Montréal se prépare au «pire» pour l'automne

Un reconfinement à grande échelle est «très peu probable», a avancé le Dr Horacio Arruda, directeur national de la santé publique, vendredi, en conférence de presse.
Photo: Jacques Nadeau Le Devoir Un reconfinement à grande échelle est «très peu probable», a avancé le Dr Horacio Arruda, directeur national de la santé publique, vendredi, en conférence de presse.

Après avoir été l’épicentre de la pandémie au pays, Montréal dit avoir fait ses devoirs et se prépare « au pire » en vue d’une éventuelle deuxième vague.

« On n’est pas capable de prédire si ce sera plusieurs petites éclosions, des moyennes vagues ou une grosse en novembre. Mais clairement, on doit se préparer au pire », a soutenu vendredi en point de presse la directrice de la santé publique de Montréal, la Dre Mylène Drouin.

Mais un reconfinement à grande échelle est « très peu probable », a avancé le Dr Horacio Arruda, directeur national de la santé publique. Mettre le Québec sur pause a permis de sauver « beaucoup de vies », mais il y a eu des « effets pervers », a-t-il dit, notamment chez des écoliers privés de socialisation et des personnes âgées en perte d’autonomie.

En vue de l’automne, l’objectif est donc de « protéger les gens plus vulnérables », mais aussi de « maintenir la transmission communautaire le plus bas possible » et d’éviter de surcharger le réseau, a souligné Mylène Drouin. Pour y arriver, la Santé publique s’est fixé deux priorités : être prêt à dépister, enquêter et gérer les éclosions, et éviter que le virus retourne dans les milieux pour aînés.

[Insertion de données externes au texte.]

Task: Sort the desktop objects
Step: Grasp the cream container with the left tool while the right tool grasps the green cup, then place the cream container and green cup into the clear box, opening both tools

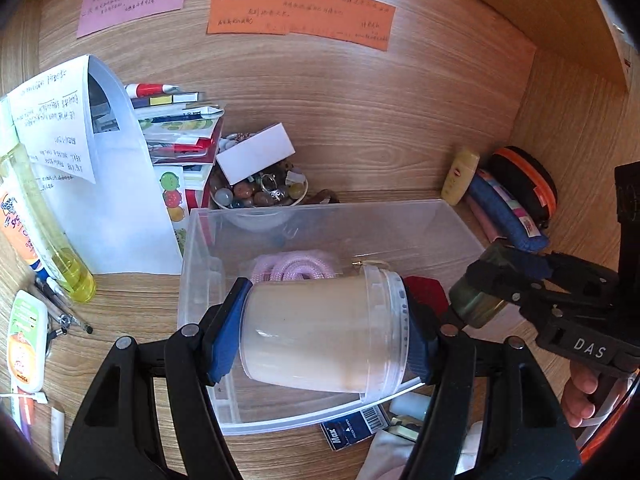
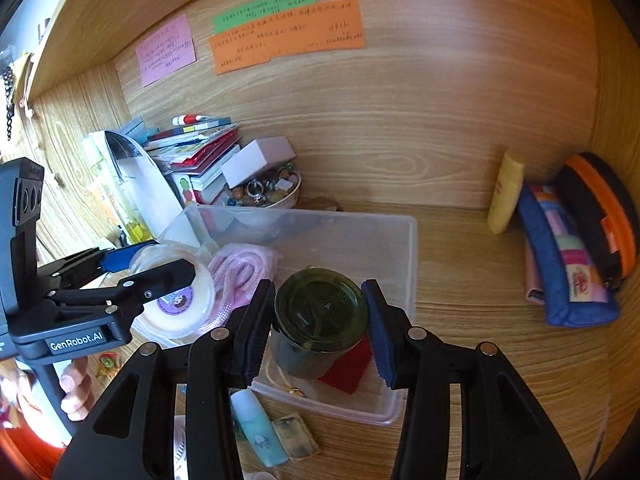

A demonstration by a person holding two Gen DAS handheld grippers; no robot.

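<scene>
Left wrist view: wooden desk alcove, back wall [image 1: 360, 92] carrying pink, green and orange notes. Largest loose item is the clear plastic bin [image 1: 460, 220], set mid-desk, lid off. Left of it a leaning stack of papers and booklets [image 1: 120, 184], a yellow bottle [image 1: 60, 248] in front; behind the bin a bowl of beads [image 1: 260, 194] with a white box resting on it. Right of the bin, against the wall, a blue pouch [image 1: 504, 216], an orange-rimmed case [image 1: 532, 184] and a small yellow tube [image 1: 460, 178]. Already lying in the bin: a pink coiled cord [image 1: 296, 268] and a red piece [image 1: 426, 292]. Left gripper [image 1: 324, 336] clenched on a cream-filled clear jar [image 1: 316, 340], held sideways, pads on base and lid, hanging over the bin's near-left part. Right wrist view: right gripper [image 2: 322, 320] grasps a dark green jar [image 2: 320, 312] by its sides, lid facing the camera, above the bin's near-right part, over the red piece. Both jars appear clear of the bin floor, though depth is hard to read. Step in hand, by my reading: delivering both jars into the bin together. Next move calls for lowering each until it rests on the floor, keeping the cream jar off the cord, the two grippers apart, then releasing. Sideways jar may roll once freed.
</scene>
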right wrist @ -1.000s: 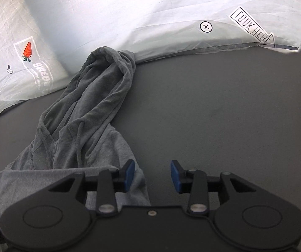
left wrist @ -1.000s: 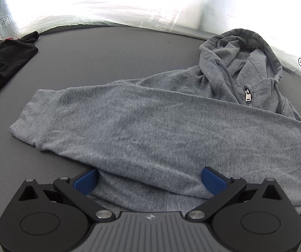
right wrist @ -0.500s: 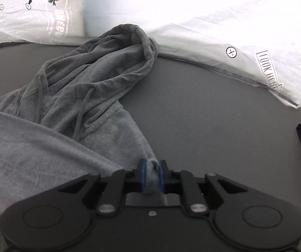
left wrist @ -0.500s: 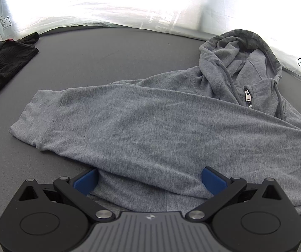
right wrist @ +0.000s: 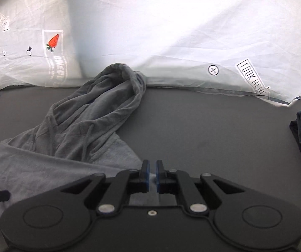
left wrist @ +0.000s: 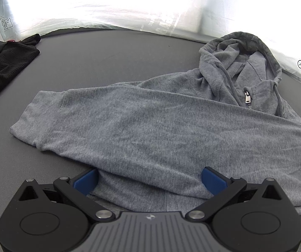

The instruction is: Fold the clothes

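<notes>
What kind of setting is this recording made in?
Probably a staged data-collection table, not a lived-in room: a dark grey padded tabletop, a white printed backdrop sheet with carrot and crosshair marks, and a grey zip-up hoodie spread for folding.

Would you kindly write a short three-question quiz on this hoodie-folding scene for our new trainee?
1. True or false: the left gripper is clamped shut.
2. What do the right gripper pads pinch? A) black garment B) grey hoodie C) white sheet
3. Which metal part shows below the hood?

Key: 1 false, its jaws stand wide. 2 B, a fold of its fabric. 3 the zipper pull.
</notes>
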The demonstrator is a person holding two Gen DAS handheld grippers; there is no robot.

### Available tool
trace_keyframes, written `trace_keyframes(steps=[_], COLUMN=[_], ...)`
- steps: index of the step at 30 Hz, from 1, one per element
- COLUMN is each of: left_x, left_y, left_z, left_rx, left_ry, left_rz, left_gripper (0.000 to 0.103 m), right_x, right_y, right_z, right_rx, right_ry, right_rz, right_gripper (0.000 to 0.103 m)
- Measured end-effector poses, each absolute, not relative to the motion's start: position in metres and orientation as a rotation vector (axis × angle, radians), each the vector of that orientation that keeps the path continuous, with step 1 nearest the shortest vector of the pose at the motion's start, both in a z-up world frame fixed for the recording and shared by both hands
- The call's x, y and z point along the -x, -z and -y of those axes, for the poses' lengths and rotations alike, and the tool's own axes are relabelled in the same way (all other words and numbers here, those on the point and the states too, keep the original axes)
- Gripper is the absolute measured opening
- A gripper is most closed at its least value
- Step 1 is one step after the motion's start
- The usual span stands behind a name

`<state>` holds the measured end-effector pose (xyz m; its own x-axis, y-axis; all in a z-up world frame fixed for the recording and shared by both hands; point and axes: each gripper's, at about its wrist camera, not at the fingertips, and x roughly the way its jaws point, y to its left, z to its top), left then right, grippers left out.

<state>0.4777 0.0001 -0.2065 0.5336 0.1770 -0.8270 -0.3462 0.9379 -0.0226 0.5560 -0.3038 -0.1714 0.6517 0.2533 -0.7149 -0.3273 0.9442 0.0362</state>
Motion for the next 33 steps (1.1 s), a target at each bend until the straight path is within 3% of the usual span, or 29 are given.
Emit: trace_keyframes(steps=[3, 8, 13, 15, 16, 17, 26, 33], left_x=[-0.478, -0.478, -0.478, -0.477, -0.472, -0.465, -0.421, -0.440], left_y=[0.206, 0.206, 0.203, 0.199, 0.196, 0.193, 0.210, 0.211], left_z=[-0.001, -0.001, -0.006, -0.013, -0.018, -0.025, -0.134, -0.160], left_rx=[0.192, 0.192, 0.215, 0.248, 0.274, 0.299, 0.536, 0.489], left_ry=[-0.311, -0.308, -0.294, -0.278, -0.288, -0.322, -0.675, -0.743], left_rz=[-0.963, -0.964, -0.983, -0.995, -0.976, -0.944, -0.881, -0.828], left_gripper=[0.103, 0.103, 0.103, 0.103, 0.103, 0.103, 0.103, 0.102], right_x=[-0.527, -0.509, -0.510, -0.506, -0.504, -0.503, -0.486, -0.481], right_y=[0.193, 0.208, 0.197, 0.192, 0.192, 0.195, 0.224, 0.228], right_z=[0.283, 0.293, 0.287, 0.282, 0.279, 0.275, 0.269, 0.269], right_rx=[0.134, 0.081, 0.115, 0.097, 0.085, 0.079, 0.117, 0.110], right_ry=[-0.387, -0.255, -0.208, -0.235, -0.248, -0.254, -0.286, -0.290], right_rz=[-0.857, -0.843, -0.844, -0.820, -0.820, -0.829, -0.783, -0.741], right_gripper=[0.011, 0.030, 0.036, 0.065, 0.092, 0.097, 0.103, 0.103])
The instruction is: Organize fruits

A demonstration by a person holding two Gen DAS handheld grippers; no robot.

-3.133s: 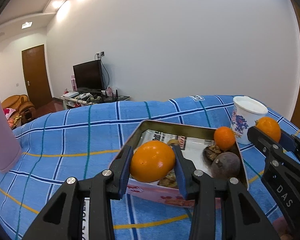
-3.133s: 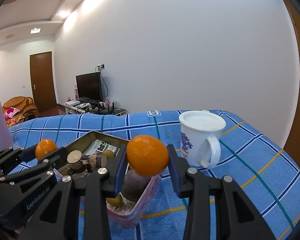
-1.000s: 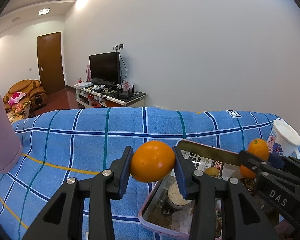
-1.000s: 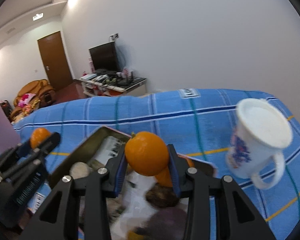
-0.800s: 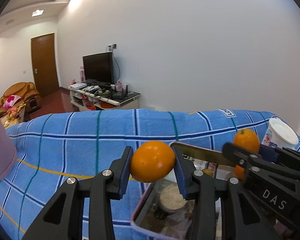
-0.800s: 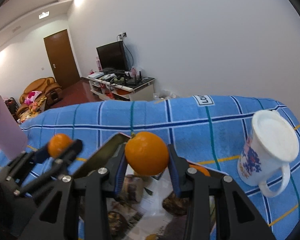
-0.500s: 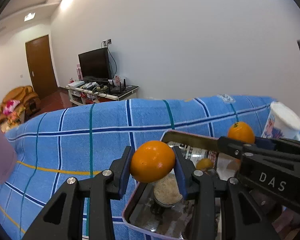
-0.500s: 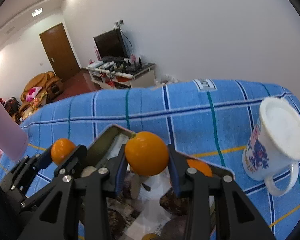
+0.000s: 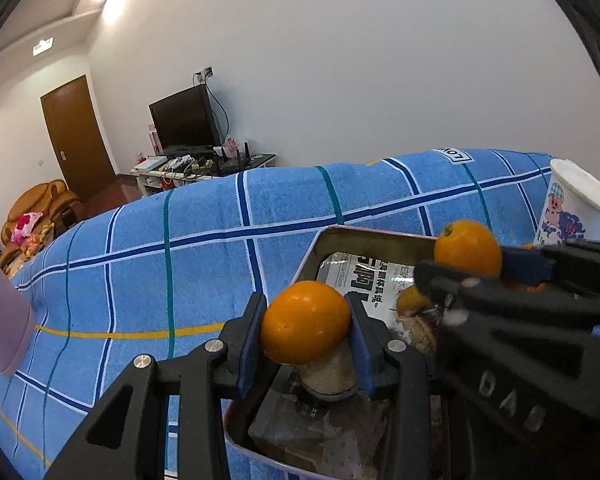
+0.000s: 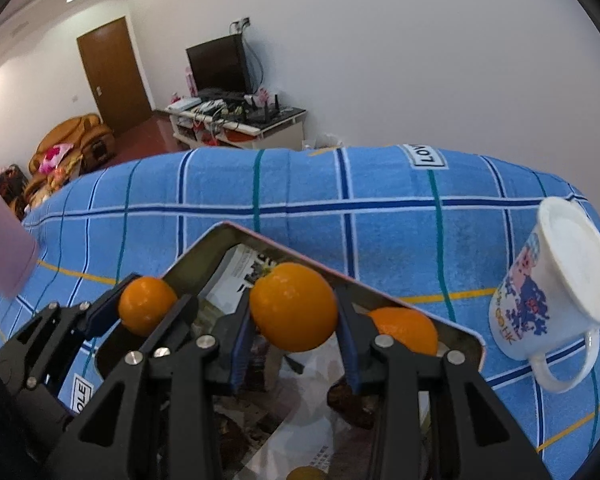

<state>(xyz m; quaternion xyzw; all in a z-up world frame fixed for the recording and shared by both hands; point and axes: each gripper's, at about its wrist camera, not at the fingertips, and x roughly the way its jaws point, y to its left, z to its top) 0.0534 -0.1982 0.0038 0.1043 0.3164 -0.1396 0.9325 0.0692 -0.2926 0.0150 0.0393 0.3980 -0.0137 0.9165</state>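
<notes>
The counter [image 10: 300, 184] is covered edge to edge by a blue cloth [image 9: 204, 248] checked with dark blue, white, teal and yellow stripes, with a small white label sewn near its far edge. A shallow metal tin [image 10: 204, 252] with a pink outer rim rests on the cloth near the middle. To its right, well apart, a white mug [image 10: 556, 284] with a blue and pink cartoon print stands on the cloth. At the left edge a pink container [image 10: 2, 240] also stands there, only partly in view.
</notes>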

Cela étant, la gestion du personnel soignant reste un enjeu crucial pour affronter une potentielle deuxième vague. Celui-ci doit rester mobilisé, ont concédé les deux experts.

Un « centre de commande » régional a été mis sur pied, réunissant les CIUSSS de Montréal, la Santé publique et le ministère de la Santé et des Services sociaux. Il permettra de « prendre des décisions rapidement » si des enjeux propres à la métropole se présentent, a illustré la Dre Drouin.

Un projet-pilote de « centre de contact » a également vu le jour pour accélérer les enquêtes de cas. Une firme externe se charge désormais de récolter les informations de base et de donner les consignes. Les enquêteurs de la Santé publique prennent ensuite le relais. Le but était de dégager ces derniers de cette tâche « qui prend beaucoup de temps », et d'éviter de devoir les mobiliser en masse en cas de flambée des cas, a expliqué la Dre Drouin.

Ces centres de commande et de contact figuraient parmi les 24 recommandations formulées récemment par la nouvelle sous-ministre de la Santé et des Services sociaux, Dominique Savoie, dans un rapport sur les lacunes dans la gestion de la crise à Montréal.

La Santé publique informatise par ailleurs les processus d’enquête à l'heure actuelle. Pour que, notamment, les résultats négatifs soient directement envoyés aux patients, a détaillé le Dr Arruda.

La rentrée scolaire est aussi sous la loupe de la Santé publique de Montréal, mais les détails seront communiqués « dans les prochaines semaines », a fait savoir Mylène Drouin. Québec doit présenter son plan réajusté du retour en classe lundi.

Surtout dans les CHSLD

Devant les journalistes, la Dre Drouin a dressé un bilan du printemps mouvementé. Elle avait fait plus tôt le point avec le Dr Arruda et les 10 présidents-directeurs généraux des CIUSSS de Montréal.

Sans surprise, le virus a fauché de nombreuses vies dans les milieux pour aînés — incluant CHSLD et résidences pour aînés. Ils ont accaparé 88 % de tous les décès liés à la COVID-19 recensés sur le territoire. Et 76 % d’entre eux se sont retrouvés avec une éclosion.

Par ailleurs, les travailleurs de la santé ont été particulièrement touchés par la pandémie, a souligné la Dre Drouin. Quelque 6268 d’entre eux ont été infectés, soit 22 % de tous les cas enregistrés. Cette propagation a ensuite transformé des quartiers de la ville en points chauds, comme Montréal-Nord.

S’il y a eu des ratés pendant la première vague, Montréal a également eu des bons coups, a fait valoir Mylène Drouin. Elle a cité en exemple le déploiement de la clinique de dépistage temporaire sur la place des Festivals ou encore les efforts menés auprès de la clientèle itinérante pour limiter la contagion.